The movie shows us a revolver, but it never fires; for a pair of established writers like Wilder and Charles Brackett, this is a fairly unorthodox move. The Lost Weekend would be much more successful if they’d been a little bit more conventional. I say this not as someone who is a glutton for punishment or who glories in suicide, but because the movie has left Don no other honest options. He steals Helen’s precious leopard jacket, swaps it for a revolver he’d pawned there years before, and is preparing to kill himself when Helen barges in, finds the hastily stowed gun, and takes possession of it. It’s a shame that Don lives, because his long weekend has built to a crescendo that cannot relent in this moment. He has been kicked out of a nightclub when he’s caught stealing from a woman’s purse—he has tried to sell his typewriter, the lone symbol of possibility in his life—he has escaped from the drunk ward in a hospital under the cover of screams—he has been vigorously pushed away from people like Nat and Gloria. Nothing about this weekend has given us the impression that he can ever live alone, or worse, with Helen or Wick. The movie has driven to the edge of a cliff over the course of ninety-five tense minutes, but it refuses to gun the engine one more time to take the plunge; if these two had been in charge of Romeo and Juliet, someone would have come along to explain the virtue of patience to the young Veronese. Here’s a sample of the dialogue at the end of the movie, which sounds less like the guys who wrote Ninotchka and Ball of Fire and Sunset Blvd and more like middle schoolers preparing for a school assembly about suicide prevention:

Don: I’m all right, I have enough strength left.

Helen: I know you have.

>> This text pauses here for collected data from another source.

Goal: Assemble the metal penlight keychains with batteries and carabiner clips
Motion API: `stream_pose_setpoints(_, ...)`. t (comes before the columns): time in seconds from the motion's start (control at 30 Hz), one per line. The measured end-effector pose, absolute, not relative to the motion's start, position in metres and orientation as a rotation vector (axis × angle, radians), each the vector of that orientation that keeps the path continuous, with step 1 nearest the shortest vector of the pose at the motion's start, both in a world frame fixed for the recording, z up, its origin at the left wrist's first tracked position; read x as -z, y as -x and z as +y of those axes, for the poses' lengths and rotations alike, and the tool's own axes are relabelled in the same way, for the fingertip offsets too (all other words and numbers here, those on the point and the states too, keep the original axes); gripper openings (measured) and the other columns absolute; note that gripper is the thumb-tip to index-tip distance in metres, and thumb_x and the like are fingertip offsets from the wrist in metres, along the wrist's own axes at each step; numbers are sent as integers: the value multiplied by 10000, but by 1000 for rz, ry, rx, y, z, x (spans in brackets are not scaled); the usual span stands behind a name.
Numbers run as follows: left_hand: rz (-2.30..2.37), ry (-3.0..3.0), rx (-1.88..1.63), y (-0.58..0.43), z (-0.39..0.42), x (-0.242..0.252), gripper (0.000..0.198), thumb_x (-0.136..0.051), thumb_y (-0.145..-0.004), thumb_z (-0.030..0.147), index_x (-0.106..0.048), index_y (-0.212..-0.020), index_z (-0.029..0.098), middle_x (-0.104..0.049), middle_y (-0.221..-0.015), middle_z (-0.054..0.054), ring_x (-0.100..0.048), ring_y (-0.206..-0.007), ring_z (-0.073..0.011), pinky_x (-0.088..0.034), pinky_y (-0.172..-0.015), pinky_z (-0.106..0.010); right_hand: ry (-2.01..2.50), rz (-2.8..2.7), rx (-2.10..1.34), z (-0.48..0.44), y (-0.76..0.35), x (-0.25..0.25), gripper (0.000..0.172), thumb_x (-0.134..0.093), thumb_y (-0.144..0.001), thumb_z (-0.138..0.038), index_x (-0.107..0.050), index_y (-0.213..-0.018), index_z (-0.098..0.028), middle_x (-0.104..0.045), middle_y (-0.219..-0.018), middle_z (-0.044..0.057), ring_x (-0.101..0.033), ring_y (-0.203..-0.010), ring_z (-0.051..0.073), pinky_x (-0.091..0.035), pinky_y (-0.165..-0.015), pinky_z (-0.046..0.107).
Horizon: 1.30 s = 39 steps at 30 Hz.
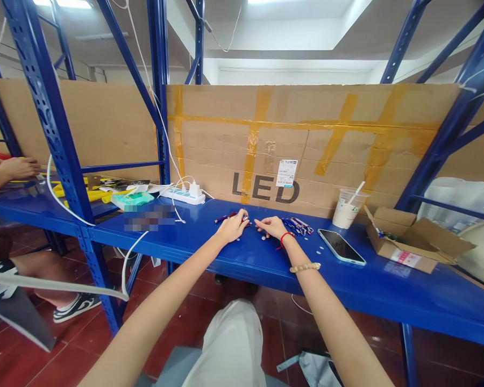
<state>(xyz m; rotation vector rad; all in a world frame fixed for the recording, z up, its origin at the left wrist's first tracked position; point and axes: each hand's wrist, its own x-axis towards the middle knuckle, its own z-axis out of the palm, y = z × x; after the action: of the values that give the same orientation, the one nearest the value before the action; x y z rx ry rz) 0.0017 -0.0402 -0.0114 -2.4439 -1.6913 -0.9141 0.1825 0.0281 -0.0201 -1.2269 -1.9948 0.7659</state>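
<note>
In the head view, I see the left hand (233,228) over slim dark pieces (221,219) on the blue surface (274,253), the right hand (271,226) just beside a pile (298,226) of similar ones. Whether either hand's fingers grip anything, I can't tell. A phone (341,248) lies farther right.

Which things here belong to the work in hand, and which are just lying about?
Likely in use:
small dark pieces at the left hand
shiny blue pieces beside the right hand

Probably just lying about:
phone
cup with straw
green pack
</note>
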Motion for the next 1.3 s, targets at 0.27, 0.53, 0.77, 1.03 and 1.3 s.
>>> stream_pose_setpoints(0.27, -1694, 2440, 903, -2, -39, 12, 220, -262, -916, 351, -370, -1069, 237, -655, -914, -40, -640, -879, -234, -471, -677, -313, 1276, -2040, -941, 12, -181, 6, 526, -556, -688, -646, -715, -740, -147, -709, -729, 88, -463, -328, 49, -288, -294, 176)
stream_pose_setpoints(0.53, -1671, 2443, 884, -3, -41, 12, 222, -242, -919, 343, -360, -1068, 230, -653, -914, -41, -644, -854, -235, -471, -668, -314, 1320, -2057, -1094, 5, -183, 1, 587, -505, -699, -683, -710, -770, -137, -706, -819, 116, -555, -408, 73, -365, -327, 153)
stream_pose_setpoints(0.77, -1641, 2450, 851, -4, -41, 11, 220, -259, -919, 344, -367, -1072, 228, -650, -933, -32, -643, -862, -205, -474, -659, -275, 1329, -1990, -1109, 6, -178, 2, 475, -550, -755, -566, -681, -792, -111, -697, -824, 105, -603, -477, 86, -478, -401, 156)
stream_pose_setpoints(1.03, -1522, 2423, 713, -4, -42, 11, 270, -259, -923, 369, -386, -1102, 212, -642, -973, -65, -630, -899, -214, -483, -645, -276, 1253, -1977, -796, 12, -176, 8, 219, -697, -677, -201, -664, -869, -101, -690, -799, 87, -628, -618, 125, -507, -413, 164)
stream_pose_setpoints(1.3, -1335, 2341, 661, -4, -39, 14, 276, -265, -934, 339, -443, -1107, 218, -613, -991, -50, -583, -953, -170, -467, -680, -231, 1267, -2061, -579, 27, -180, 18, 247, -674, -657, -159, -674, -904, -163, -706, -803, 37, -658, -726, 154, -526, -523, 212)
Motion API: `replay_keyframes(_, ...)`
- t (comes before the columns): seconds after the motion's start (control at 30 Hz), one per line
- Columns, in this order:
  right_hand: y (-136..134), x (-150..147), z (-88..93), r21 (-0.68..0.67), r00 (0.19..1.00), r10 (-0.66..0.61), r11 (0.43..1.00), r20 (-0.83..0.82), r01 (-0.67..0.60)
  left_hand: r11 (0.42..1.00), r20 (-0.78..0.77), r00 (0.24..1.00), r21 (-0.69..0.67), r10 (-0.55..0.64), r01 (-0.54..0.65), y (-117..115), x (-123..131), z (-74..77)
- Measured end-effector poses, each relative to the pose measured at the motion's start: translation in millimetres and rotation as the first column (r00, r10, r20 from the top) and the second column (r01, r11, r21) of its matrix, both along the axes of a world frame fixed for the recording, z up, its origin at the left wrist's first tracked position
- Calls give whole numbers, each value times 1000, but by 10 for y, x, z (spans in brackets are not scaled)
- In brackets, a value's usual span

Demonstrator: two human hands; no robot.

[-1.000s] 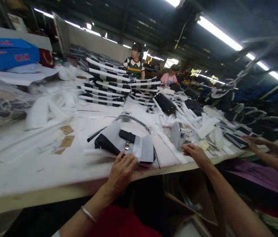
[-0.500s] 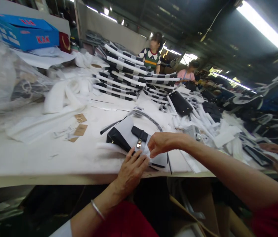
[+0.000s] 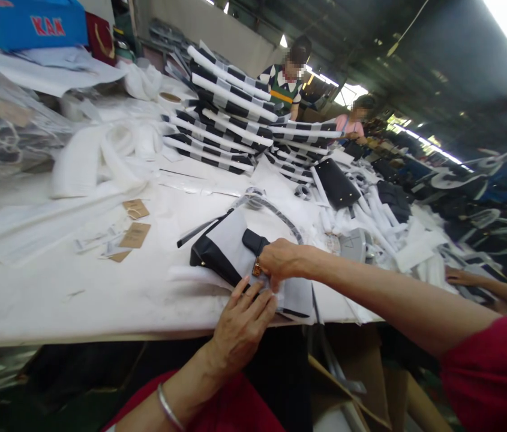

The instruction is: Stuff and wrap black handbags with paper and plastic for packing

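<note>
A black handbag (image 3: 210, 257) lies on the white table (image 3: 77, 294) near its front edge, partly covered by a sheet of white wrapping paper (image 3: 230, 240). My left hand (image 3: 242, 321) rests with fingers stretched out on the paper at the bag's near side. My right hand (image 3: 282, 261) is closed in a pinch at the bag's black strap and gold clasp (image 3: 257, 267). A long strap (image 3: 275, 210) curls on the table behind the bag.
Stacks of black-and-white striped items (image 3: 226, 120) fill the middle of the table, with another black bag (image 3: 336, 183) and white paper scraps to the right. Brown tags (image 3: 135, 234) lie left. A blue box (image 3: 28, 21) sits far left. Two people stand beyond; another person's hand (image 3: 460, 276) is at right.
My right hand came from the table's right side over to the bag and closed at the clasp. My left hand stayed on the paper. The view shifted lower and nearer to the bag.
</note>
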State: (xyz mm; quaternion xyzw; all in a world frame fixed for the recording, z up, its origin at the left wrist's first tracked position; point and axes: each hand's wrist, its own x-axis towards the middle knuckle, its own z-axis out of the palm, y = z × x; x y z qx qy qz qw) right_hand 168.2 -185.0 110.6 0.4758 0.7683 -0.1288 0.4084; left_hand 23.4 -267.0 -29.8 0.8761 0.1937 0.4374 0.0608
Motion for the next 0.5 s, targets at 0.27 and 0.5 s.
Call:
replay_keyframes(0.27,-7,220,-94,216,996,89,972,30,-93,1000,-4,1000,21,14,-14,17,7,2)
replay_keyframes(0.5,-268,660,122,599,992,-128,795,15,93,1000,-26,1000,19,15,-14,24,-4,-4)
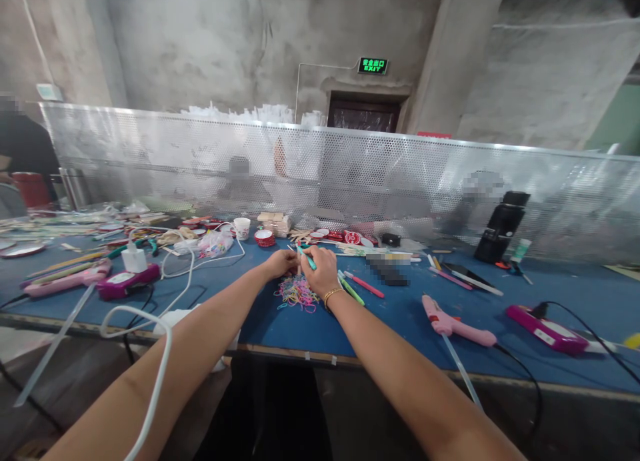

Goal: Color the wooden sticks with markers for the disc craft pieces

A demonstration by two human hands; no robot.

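Note:
My right hand [323,269], with a gold bracelet at the wrist, is closed round a teal pen-like tool [309,258] above the blue table. Just left of it, my left hand [281,263] is closed near the tool's tip, its fingertips on a small, thin, light piece [299,264] too small to make out fully. Below both hands lies a loose pile of colourful small rings or bands [299,295]. To the right of my right hand lie a green marker [351,288] and a pink marker [365,284].
Pink glue guns lie at right [456,325] and left [70,279], beside purple power strips [545,329]. A white cable [167,354] loops past my left arm. Behind are a paper cup [242,229], red tins [265,238], a black bottle [501,227] and a perforated metal screen [300,174].

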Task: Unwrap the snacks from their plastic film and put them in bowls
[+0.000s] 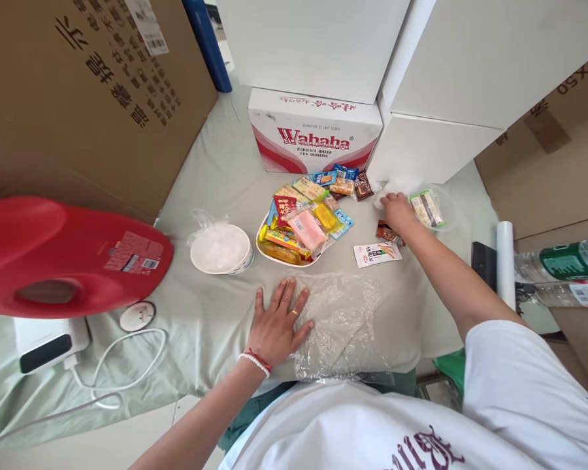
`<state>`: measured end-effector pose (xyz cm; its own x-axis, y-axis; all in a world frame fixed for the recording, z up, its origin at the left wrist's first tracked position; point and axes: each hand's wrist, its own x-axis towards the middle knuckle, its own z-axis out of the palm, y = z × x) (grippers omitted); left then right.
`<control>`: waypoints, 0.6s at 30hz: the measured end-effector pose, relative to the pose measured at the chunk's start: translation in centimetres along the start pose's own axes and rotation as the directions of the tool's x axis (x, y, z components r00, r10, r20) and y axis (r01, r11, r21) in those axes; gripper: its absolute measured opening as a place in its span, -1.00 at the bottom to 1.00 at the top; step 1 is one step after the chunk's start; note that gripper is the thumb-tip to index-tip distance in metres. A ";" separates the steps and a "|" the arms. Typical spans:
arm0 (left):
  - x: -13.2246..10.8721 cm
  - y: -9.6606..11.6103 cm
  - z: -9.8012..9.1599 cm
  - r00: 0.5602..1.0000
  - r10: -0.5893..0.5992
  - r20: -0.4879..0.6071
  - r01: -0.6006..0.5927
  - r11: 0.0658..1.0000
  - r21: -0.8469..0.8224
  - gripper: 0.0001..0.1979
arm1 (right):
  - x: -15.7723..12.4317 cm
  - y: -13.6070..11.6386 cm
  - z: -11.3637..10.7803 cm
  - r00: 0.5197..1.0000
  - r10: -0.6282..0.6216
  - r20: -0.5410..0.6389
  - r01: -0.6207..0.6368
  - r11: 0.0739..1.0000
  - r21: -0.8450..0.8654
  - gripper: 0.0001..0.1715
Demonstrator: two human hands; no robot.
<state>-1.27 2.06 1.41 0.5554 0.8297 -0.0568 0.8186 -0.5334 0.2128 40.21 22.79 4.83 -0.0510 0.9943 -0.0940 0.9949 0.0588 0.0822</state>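
My left hand [277,326] lies flat with its fingers spread on the green cloth. Its thumb touches the edge of a clear plastic bag [340,320] that lies flat in front of me. Further off to the right, my right hand [398,212] has its fingers bent together on a thin, crumpled plastic bag [385,189]. A brown snack packet [389,232] lies partly under that wrist, with a white snack packet [377,254] just nearer to me. Beside the wrist is a clear bowl [451,207] holding a pale green wrapped snack [427,209].
A white bowl [263,250] heaped with wrapped snacks [308,228] stands mid-table. Left of it is a paper bowl [240,261] with clear plastic inside. A Wahaha carton [318,134] stands behind. A red jug [78,254] and a white cabled device [51,343] are at left.
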 end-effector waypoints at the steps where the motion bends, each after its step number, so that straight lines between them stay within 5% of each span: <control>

I can see it. Don’t waste it on pulling a trigger, Don.

Don: No, let me get it over with! Or do you want me to give you another one of my promises that I never keep?

Helen: I don’t want you to give me your promise. I don’t want you to give your promise to anybody but Don Birnam.

Milland, who had been making one of the better performances of the ’40s, biting without becoming unsympathetic, clearly has no idea how to turn this dialogue into the meaty material he’s made real in the rest of the picture; Jane Wyman, who was playing moms within a decade of The Lost Weekend, sounds like one here. (“Don’t waste it on pulling a trigger, Don,” somehow sounds worse than it reads.) But it’s not as simple as the fact of the bad writing and the bad acting here; it’s the fact that we know that Don has taken a cure before. We know that Don has made hundreds of promises to improve. The movie sets up this latest promise (a cigarette dropped in a glass of rye) as somehow different from all the others, and maybe it is. It’s just a shame that the movie, which bares its fangs at such promises and salivates whenever Don humiliates himself for whiskey, decides to smile weakly at this suddenly maudlin pair because it can’t figure out how else it should end.